Sandro Giovanelli, of the IAAF, said earlier that the organisers did not consider Moscow would be dangerous. "We can't see any reason right now to change," he said, adding that any decision about switching venue would have to be made no later than the day after Tuesday's Golden League meeting in Berlin.
American athletes in particular are also expressing anxiety about the World Cup and the possibility that there may be more terrorist action directed against their country in Johannesburg following the recent bomb in Cape Town. "A lot of people feel the same way about Johannesburg as they do about Moscow," Drummond said.

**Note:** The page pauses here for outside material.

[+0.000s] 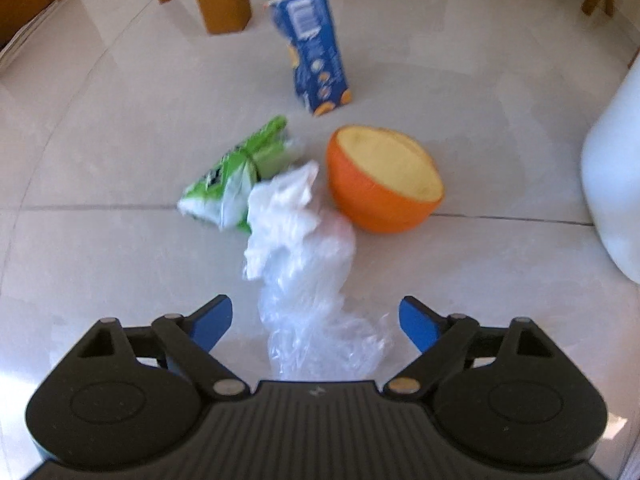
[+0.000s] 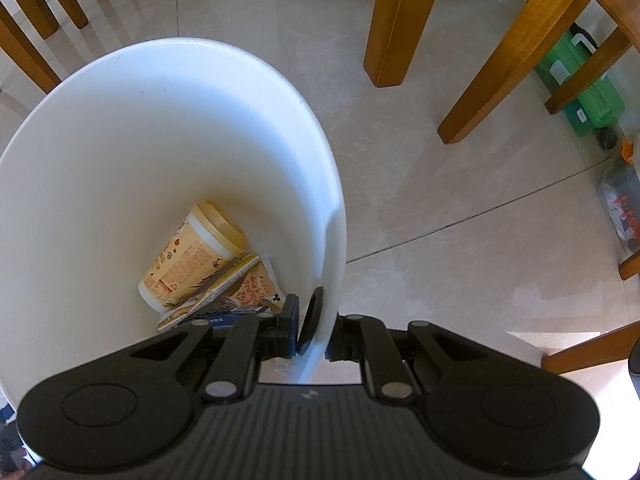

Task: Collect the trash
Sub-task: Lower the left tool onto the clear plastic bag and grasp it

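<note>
Left wrist view: left claw (image 1: pixel 316 322) spread wide, grasping nothing, low over the tiled floor (image 1: pixel 100 240). Clear plastic bag (image 1: pixel 316 292) lies crumpled between the blue fingertips (image 1: pixel 212 320), its far end touching a green wrapper (image 1: pixel 236 168) and just beside a hollow orange half (image 1: pixel 384 180). Blue carton (image 1: pixel 316 52) stands upright further off, apart from the rest.

Right wrist view: right claw (image 2: pixel 314 320) clenched on the rim of the white bin (image 2: pixel 168 120), one finger inside, one outside. A cup (image 2: pixel 196 256) and flattened cartons already lie at the bottom.

Judgement: bag looks very light, limp and slippery; a thin edge would likely slide out. Best to close on the bunched middle, where the folds give bulk. Orange half looks rigid but hollow, so pinch its wall at the rim. Carton is stiff: grip across its narrow sides.
</note>
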`<state>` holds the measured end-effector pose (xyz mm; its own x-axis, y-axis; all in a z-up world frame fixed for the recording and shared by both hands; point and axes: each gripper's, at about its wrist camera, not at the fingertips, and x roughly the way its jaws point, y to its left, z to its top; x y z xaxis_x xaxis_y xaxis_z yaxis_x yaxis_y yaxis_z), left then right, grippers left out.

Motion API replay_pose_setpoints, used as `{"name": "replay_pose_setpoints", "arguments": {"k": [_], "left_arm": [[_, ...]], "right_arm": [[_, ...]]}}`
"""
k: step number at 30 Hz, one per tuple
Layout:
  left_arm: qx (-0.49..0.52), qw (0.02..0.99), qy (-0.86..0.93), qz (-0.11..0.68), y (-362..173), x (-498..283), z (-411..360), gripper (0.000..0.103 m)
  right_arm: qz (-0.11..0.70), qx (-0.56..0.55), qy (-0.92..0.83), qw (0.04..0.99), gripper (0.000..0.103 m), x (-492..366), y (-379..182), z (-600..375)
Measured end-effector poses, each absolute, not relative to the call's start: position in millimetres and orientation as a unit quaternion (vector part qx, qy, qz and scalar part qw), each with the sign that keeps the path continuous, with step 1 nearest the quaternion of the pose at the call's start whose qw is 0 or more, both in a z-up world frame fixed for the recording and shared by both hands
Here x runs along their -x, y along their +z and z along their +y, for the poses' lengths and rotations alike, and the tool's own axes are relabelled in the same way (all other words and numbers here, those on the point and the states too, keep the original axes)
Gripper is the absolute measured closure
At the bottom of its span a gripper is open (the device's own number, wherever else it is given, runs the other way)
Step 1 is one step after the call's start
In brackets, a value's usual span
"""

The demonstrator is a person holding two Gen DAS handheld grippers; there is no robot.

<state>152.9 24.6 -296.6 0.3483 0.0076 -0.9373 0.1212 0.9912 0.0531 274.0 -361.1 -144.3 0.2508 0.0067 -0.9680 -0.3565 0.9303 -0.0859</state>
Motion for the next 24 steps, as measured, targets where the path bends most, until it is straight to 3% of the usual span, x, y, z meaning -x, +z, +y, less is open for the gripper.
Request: {"name": "replay_pose_setpoints", "arguments": {"k": [9, 13, 17, 24], "left_arm": [[-0.03, 0.828, -0.014, 0.56, -320.0, -161.5, 30.6, 0.034], [-0.039, 0.83, -0.022, 0.556, -323.1, -164.0, 28.0, 0.051], [-0.038, 0.835, -0.022, 0.548, -319.9, -162.5, 29.0, 0.057], [-0.033, 0.839, -0.029, 0.542, -301.7, -154.8, 30.4, 0.06]], "right_arm": [[0.599, 0.153, 0.117, 0.777, 0.089, -273.6, -145.9, -360.2], [0.599, 0.157, 0.118, 0.777, 0.089, -273.7, -145.9, -360.6], [0.599, 0.159, 0.118, 0.776, 0.089, -273.9, -146.6, -360.2], [0.6, 0.156, 0.117, 0.776, 0.089, -274.0, -147.6, -360.1]]}}
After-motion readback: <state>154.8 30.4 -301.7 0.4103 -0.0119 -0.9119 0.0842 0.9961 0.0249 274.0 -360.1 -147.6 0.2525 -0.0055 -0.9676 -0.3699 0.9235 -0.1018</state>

"I agree completely with Maurice and the other athletes," said Michael Johnson "The situation right now in Russia could certainly be dangerous. To have athletes in what is not a stable environment is not what this sport is about. I think it's a big risk to take. If I was running this thing I would move it somewhere else."
Bryan Bronson, whose win in last night's 400 metres hurdles maintained his chance of sharing the $1m jackpot, also expressed fears.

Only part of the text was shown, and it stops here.